▶ TASK REQUIREMENTS
What are the lines from the top of the entries below through the line containing "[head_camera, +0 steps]"? Return them exactly, both ends included, without the pictures.

++++ DATASET CONTENT

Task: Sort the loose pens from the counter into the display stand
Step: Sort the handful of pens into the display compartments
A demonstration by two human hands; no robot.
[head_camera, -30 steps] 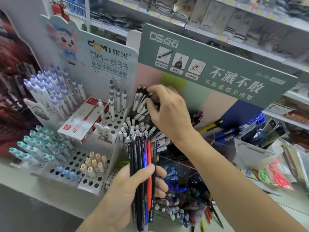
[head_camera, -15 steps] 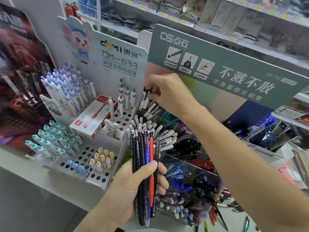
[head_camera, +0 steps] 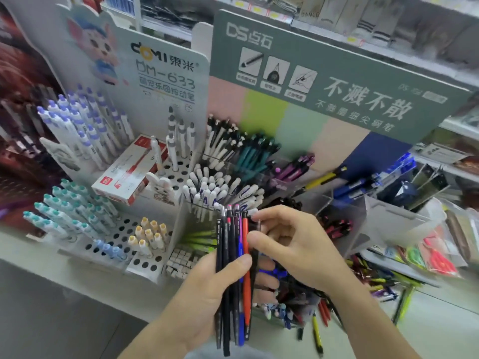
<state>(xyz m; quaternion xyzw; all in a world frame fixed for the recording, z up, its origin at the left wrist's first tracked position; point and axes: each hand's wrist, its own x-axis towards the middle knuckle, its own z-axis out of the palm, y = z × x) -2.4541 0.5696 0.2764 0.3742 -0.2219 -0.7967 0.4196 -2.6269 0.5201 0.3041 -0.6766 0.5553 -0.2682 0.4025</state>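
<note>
In front of a tiered display stand (head_camera: 298, 177) on a shop worktop (head_camera: 427, 320), a bundle of pens (head_camera: 233, 275) is gripped upright in the left hand (head_camera: 207, 288), thumb pressed across the barrels. The right hand (head_camera: 293, 244) is curled at the bundle's top, its thumb and forefinger pinching a dark pen at the edge of the bundle beside a red pen (head_camera: 246, 270). More loose pens (head_camera: 318, 330) are scattered on the worktop to the right, while white-capped pens (head_camera: 220, 190) are packed into the stand's nearer compartment
</note>
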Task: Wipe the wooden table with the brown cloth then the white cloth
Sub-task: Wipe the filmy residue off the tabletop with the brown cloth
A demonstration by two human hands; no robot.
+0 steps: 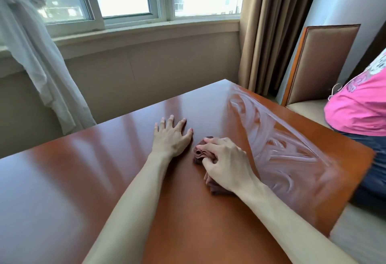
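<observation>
The glossy wooden table [83, 180] fills the lower half of the head view. My right hand [227, 163] grips a bunched brown cloth [199, 153] and presses it on the tabletop near the middle. Wet streaks [282, 148] cover the table's right part, from the far corner down towards the right edge. My left hand [172, 136] rests flat on the wood just left of the cloth, fingers spread. No white cloth shows in this view.
A person in a pink top [359, 105] sits at the table's right edge. A padded chair back [321, 63] stands behind them. Brown curtains [275, 29], a white sheer curtain [35, 59] and a window sill [146, 31] lie beyond the table.
</observation>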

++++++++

▶ ANSWER TO THE EXERCISE
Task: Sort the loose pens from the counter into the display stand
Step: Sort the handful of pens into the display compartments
A demonstration by two human hands; no robot.
[head_camera, -30 steps] 
[head_camera, -15 steps] 
[head_camera, +0 steps] 

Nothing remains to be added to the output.